### [Task to complete]
Count the lines in the records that hold the string "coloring". Only the number should be given.

### [Dataset]
=== Begin Enclosure ===

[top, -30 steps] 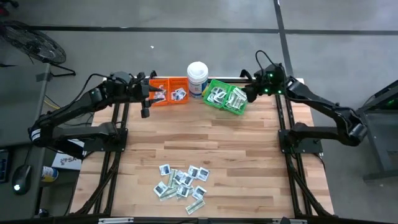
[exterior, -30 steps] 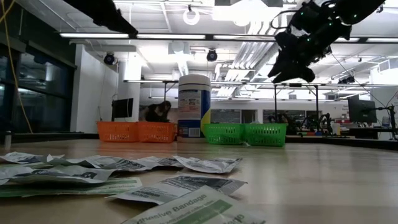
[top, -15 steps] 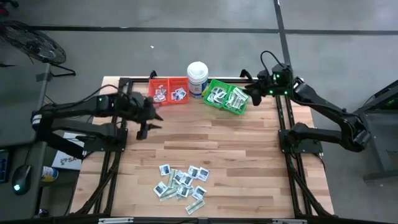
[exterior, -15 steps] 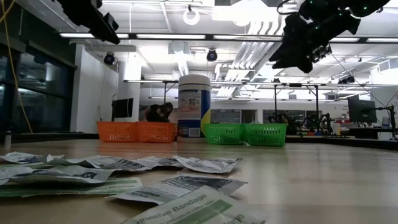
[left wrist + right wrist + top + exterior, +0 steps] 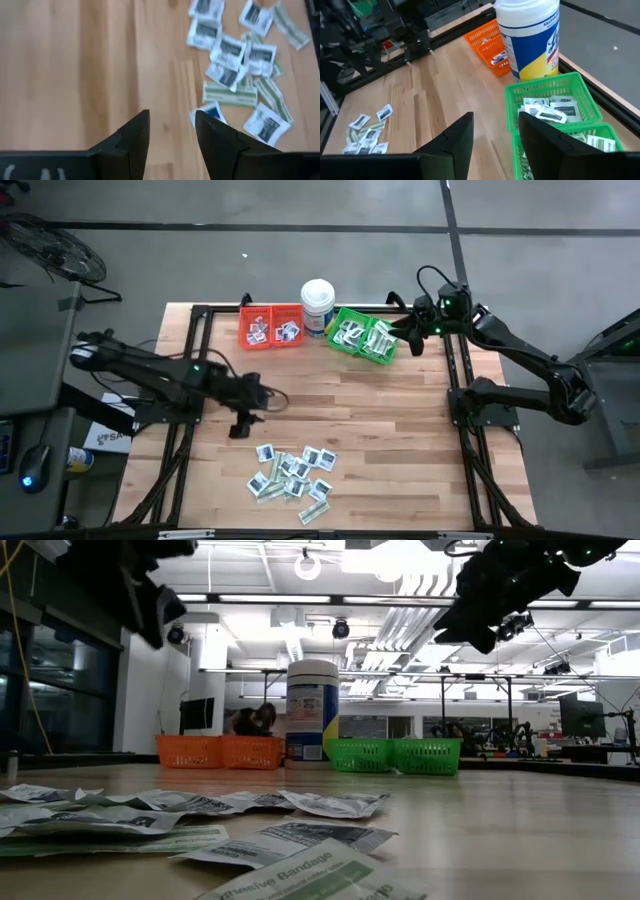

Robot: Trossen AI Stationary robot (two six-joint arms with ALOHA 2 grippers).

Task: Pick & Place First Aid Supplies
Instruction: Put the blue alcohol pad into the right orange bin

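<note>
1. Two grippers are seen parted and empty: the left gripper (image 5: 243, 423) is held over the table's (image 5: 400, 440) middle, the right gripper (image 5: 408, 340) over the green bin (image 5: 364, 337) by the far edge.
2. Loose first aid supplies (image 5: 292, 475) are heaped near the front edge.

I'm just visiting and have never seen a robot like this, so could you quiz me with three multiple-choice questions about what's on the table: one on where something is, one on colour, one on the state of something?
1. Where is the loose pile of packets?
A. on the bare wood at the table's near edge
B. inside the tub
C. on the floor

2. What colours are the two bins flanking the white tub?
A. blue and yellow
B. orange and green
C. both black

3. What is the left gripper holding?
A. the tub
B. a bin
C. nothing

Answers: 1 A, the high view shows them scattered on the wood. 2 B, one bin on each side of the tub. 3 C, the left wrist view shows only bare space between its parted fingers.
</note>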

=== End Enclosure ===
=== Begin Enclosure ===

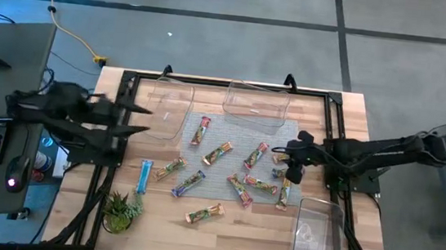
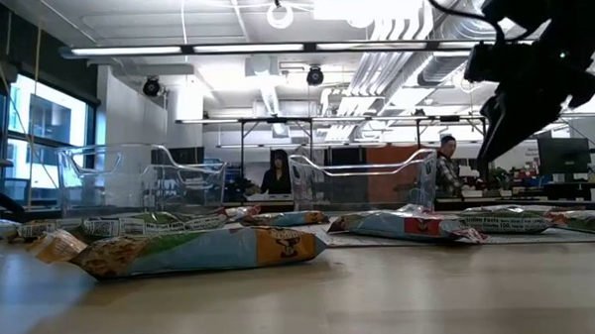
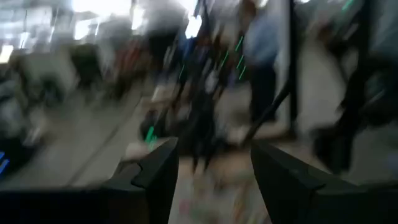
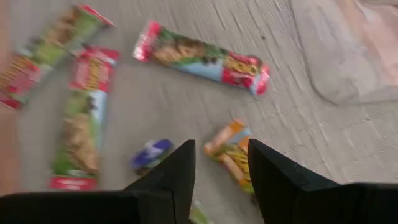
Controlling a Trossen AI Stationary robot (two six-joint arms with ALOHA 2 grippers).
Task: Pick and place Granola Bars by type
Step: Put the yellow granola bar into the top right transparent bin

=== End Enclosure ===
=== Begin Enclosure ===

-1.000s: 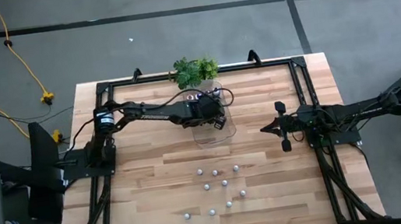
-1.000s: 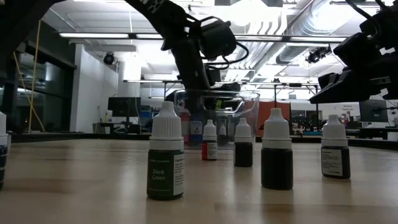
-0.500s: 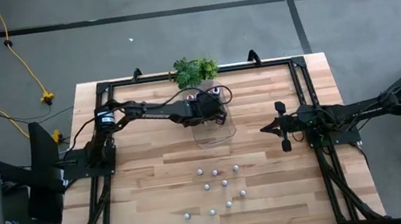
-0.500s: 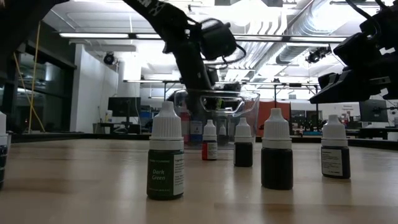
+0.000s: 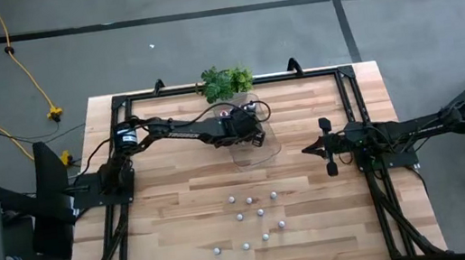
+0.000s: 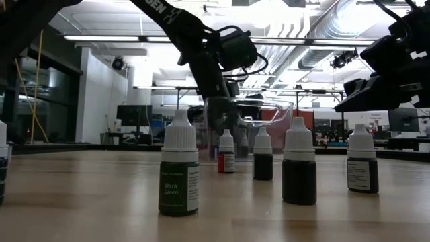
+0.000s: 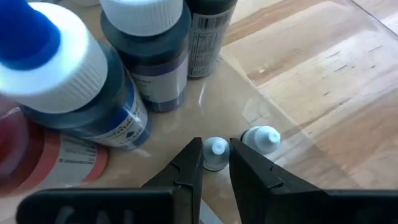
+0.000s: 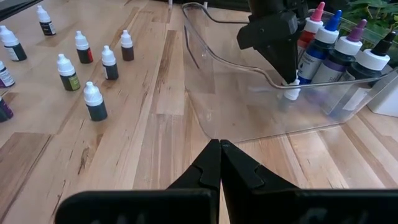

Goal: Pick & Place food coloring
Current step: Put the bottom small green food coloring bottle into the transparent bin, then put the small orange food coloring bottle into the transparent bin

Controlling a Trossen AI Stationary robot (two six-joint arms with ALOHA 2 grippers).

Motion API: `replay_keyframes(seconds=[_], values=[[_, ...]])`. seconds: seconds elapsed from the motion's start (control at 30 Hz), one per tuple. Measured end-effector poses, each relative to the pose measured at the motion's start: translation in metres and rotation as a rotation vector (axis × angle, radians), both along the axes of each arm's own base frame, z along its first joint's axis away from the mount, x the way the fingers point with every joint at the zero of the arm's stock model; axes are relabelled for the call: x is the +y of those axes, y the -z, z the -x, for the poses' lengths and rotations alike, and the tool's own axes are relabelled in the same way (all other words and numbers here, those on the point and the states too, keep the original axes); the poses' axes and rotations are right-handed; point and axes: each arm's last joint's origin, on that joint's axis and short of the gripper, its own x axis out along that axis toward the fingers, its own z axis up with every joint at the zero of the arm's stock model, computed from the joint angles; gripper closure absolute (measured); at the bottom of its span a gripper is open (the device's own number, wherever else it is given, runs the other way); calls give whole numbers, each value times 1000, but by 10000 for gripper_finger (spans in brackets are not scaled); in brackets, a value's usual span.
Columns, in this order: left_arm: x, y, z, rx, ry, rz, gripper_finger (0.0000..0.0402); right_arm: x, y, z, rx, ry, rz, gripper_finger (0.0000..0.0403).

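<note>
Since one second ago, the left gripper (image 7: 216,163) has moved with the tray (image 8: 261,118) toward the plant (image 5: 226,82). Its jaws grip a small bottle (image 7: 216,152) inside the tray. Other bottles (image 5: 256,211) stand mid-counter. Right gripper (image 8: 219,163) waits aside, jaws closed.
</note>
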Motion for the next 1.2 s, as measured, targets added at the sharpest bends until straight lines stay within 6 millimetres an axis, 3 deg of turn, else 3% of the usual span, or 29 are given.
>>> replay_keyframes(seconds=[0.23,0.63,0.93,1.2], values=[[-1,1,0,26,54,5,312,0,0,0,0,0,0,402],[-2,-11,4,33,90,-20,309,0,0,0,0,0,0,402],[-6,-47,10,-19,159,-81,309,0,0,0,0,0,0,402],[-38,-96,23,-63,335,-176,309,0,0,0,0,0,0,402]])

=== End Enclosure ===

### [Written solution]
2